Matlab LogoIf there’s one thing that computers are good at, it’s performing a task many times over. In my experience, being able to write code that automates a process is a gigantic time saver. In this tutorial, we will discuss how to take a specific process, and how to loop it effectively so that the process can be repeated as many times as necessary.

Contents

The Task: Renaming 265 Files

My boss recently gave me the less than enviable task of renaming 265 files. I was told to append each filename with “_test_data”. So for example, if the original data file was called, water_02252009.txt, it was supposed to be renamed to water_02252009_test_data.txt.

You can imagine that doing such a thankless task would require a lot of time if it were done manually. Luckily, MATLAB is available for sticky situations such as these.

Do it Once, but Do it Perfectly

The power of computers allows us to replicate a task as many times as we need it. Thus, it’s important to create a function that can do the desired task to a single file, and it’s equally important to make sure that it works perfectly. Let’s write a function that will append a given file name with our desired text.

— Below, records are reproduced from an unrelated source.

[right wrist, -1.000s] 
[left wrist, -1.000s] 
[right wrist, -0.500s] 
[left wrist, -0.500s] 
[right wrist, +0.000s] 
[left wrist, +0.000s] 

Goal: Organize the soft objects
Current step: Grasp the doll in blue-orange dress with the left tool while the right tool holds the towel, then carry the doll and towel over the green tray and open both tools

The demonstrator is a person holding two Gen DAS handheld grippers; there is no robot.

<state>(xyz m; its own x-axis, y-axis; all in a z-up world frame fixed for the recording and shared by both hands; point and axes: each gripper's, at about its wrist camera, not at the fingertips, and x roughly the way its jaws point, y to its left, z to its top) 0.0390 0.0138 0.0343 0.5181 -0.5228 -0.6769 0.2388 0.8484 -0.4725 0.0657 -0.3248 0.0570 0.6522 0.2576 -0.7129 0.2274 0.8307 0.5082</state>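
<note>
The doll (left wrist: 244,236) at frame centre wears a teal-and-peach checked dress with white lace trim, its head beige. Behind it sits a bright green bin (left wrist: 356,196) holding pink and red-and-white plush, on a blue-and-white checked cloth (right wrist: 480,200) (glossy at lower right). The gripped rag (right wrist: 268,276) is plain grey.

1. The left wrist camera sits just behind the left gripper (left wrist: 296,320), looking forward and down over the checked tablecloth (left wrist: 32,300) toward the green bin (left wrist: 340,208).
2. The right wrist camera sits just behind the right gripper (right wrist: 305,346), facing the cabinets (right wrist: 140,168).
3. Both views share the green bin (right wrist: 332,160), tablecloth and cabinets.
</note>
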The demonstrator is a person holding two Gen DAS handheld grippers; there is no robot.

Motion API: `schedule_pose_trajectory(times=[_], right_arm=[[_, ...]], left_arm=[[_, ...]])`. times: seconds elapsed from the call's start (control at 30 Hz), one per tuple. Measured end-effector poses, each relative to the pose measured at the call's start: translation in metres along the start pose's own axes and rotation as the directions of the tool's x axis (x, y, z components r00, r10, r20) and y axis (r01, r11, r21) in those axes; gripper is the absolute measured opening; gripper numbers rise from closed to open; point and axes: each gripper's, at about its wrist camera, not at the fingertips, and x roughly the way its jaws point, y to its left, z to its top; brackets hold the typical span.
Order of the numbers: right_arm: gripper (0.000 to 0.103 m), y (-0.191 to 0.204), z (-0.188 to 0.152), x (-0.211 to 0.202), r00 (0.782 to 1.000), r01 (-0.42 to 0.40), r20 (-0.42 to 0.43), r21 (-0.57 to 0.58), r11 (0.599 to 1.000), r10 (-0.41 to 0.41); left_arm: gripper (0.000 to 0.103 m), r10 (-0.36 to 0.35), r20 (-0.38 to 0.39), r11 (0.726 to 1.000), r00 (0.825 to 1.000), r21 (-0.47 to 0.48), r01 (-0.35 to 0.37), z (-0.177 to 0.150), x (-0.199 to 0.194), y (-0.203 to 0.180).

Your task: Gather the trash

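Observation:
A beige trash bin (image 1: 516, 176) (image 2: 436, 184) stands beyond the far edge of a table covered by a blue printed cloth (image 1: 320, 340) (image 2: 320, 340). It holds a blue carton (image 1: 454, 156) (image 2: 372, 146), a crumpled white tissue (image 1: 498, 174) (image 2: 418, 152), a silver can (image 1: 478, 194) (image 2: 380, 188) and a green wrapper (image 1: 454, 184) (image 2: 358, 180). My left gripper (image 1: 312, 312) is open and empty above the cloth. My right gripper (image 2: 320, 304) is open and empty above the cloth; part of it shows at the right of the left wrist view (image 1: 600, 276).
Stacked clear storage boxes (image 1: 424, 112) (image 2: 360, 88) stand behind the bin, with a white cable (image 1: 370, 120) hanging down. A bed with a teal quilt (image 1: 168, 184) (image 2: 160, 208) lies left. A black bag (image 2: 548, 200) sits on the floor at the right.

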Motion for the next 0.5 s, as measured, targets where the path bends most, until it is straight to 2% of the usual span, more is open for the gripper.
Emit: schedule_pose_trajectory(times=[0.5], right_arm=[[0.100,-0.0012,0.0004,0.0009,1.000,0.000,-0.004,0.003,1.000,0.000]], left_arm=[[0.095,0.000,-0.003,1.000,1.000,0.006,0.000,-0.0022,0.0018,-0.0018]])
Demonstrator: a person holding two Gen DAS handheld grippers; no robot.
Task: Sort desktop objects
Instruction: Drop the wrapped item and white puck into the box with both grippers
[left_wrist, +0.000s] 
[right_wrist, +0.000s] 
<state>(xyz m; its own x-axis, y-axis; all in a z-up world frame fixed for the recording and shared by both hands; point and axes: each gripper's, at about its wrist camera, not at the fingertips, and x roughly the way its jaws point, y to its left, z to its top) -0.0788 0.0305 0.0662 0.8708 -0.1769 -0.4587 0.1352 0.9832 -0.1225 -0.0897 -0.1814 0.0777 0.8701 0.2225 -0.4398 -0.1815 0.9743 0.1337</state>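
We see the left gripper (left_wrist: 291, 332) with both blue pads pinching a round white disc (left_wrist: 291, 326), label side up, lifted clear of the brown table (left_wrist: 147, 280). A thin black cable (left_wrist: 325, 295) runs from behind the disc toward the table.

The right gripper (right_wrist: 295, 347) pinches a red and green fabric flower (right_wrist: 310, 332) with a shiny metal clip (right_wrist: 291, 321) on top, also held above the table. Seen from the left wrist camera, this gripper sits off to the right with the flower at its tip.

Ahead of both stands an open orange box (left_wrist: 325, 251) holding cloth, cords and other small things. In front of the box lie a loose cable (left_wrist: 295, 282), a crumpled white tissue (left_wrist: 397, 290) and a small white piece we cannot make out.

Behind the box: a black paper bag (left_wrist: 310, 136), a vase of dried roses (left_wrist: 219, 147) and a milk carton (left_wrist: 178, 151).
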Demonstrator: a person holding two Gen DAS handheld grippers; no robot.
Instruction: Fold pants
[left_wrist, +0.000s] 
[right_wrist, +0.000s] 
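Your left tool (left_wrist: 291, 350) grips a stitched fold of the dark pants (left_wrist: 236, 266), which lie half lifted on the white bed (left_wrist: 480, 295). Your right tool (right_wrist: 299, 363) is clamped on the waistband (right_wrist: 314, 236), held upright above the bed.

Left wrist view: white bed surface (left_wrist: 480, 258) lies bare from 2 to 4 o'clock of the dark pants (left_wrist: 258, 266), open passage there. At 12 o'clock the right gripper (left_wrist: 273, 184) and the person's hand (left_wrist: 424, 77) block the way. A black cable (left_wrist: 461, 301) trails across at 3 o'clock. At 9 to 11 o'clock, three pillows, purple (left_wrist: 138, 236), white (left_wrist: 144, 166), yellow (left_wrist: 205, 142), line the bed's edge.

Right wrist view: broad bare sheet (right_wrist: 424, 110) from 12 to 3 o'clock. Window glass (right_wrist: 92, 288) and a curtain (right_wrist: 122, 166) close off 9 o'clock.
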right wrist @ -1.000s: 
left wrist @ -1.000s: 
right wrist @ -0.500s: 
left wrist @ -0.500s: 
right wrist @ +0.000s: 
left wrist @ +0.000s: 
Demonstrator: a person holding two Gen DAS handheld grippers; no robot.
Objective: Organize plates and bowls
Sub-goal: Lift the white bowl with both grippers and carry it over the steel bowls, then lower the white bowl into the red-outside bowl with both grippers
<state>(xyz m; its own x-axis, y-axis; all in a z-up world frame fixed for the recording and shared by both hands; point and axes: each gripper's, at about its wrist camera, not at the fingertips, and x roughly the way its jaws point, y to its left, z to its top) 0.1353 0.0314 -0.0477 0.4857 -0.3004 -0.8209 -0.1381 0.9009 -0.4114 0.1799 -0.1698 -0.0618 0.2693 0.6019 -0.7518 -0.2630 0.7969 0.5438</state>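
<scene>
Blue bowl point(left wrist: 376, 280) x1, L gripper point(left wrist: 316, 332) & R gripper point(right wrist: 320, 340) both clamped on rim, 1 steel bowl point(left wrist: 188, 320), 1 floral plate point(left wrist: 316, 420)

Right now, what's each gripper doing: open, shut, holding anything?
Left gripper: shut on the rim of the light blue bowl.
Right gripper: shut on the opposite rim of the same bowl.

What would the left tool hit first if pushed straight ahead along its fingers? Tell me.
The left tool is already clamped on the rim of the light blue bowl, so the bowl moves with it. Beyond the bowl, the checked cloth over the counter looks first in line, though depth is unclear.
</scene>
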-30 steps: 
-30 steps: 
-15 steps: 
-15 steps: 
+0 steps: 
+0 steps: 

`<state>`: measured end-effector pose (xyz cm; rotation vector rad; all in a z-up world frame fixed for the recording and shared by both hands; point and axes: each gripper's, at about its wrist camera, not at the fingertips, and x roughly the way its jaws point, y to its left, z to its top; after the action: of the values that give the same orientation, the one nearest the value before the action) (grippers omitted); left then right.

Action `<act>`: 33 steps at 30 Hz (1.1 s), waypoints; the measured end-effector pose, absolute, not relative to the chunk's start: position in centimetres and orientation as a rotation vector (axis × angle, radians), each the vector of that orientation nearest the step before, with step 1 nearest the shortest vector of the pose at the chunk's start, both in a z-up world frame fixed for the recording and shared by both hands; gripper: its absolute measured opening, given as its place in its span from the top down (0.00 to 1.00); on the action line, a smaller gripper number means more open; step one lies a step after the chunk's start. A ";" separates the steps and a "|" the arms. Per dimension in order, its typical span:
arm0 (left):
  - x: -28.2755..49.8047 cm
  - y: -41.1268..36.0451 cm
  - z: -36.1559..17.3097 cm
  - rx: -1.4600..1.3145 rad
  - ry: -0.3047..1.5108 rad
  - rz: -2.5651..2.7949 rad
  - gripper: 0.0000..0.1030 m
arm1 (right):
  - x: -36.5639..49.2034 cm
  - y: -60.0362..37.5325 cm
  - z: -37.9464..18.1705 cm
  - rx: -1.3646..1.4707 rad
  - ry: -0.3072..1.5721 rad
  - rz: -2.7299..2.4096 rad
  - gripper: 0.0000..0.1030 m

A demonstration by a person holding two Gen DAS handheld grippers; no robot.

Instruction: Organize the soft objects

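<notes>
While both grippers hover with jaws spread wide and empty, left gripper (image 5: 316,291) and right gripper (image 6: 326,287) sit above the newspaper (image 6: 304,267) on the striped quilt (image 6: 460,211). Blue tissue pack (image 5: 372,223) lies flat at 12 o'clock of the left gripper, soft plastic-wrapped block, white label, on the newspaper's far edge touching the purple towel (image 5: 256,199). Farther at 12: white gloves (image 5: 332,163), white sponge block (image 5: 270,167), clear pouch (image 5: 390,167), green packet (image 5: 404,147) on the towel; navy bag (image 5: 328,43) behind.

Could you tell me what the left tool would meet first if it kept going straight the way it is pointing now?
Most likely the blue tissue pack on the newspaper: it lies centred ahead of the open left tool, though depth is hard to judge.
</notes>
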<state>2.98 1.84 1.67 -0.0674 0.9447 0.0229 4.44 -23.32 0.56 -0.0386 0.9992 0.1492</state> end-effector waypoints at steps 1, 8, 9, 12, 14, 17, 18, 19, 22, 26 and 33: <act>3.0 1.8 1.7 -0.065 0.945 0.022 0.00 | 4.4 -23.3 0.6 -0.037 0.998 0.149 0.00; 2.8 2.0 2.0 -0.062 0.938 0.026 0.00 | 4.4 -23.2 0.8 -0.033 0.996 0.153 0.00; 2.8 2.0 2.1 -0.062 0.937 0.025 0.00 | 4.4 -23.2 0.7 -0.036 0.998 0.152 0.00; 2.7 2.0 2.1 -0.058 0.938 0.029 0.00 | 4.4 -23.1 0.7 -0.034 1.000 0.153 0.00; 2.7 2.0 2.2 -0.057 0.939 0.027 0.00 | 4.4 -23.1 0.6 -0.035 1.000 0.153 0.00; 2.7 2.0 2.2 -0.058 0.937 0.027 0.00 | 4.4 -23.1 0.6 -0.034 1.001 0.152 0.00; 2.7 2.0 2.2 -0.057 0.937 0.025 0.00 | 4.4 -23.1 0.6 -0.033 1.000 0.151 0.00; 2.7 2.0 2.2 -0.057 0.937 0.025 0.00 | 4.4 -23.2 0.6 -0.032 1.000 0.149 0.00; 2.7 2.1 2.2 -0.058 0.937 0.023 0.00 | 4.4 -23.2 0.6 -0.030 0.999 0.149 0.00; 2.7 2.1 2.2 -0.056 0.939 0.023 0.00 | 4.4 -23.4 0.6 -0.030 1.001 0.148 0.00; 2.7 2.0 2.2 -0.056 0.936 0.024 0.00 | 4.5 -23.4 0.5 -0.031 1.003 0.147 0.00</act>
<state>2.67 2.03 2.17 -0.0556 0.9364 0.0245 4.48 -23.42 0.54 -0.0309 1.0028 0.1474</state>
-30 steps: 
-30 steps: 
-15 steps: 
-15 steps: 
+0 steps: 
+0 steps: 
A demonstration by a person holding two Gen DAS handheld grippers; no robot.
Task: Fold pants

function processFile(fileName,inputDir,outputDir)
%fileName is the name of the input file name
%inputDir is the directory where the input file is located
%outputDir is the directory where we'll put the renamed file

%the fullfile command makes sure that the file path is created correctly with
%the appropiate number of "/"
fullFilePath_input = fullfile(inputDir,fileName);

%get the different parts of the file name
[pathstr,name,ext] = fileparts(fullFilePath_input);

%append the new file name
newFileName = [name 'text_data.' ext];

%create the full path of the output file name
fullFilePath_output = fullfile(outputDir,newFileName);

%create a copy in the output folder, so that the original
%file remains intact
copyfile(fullFilePath_input,fullFilePath_output)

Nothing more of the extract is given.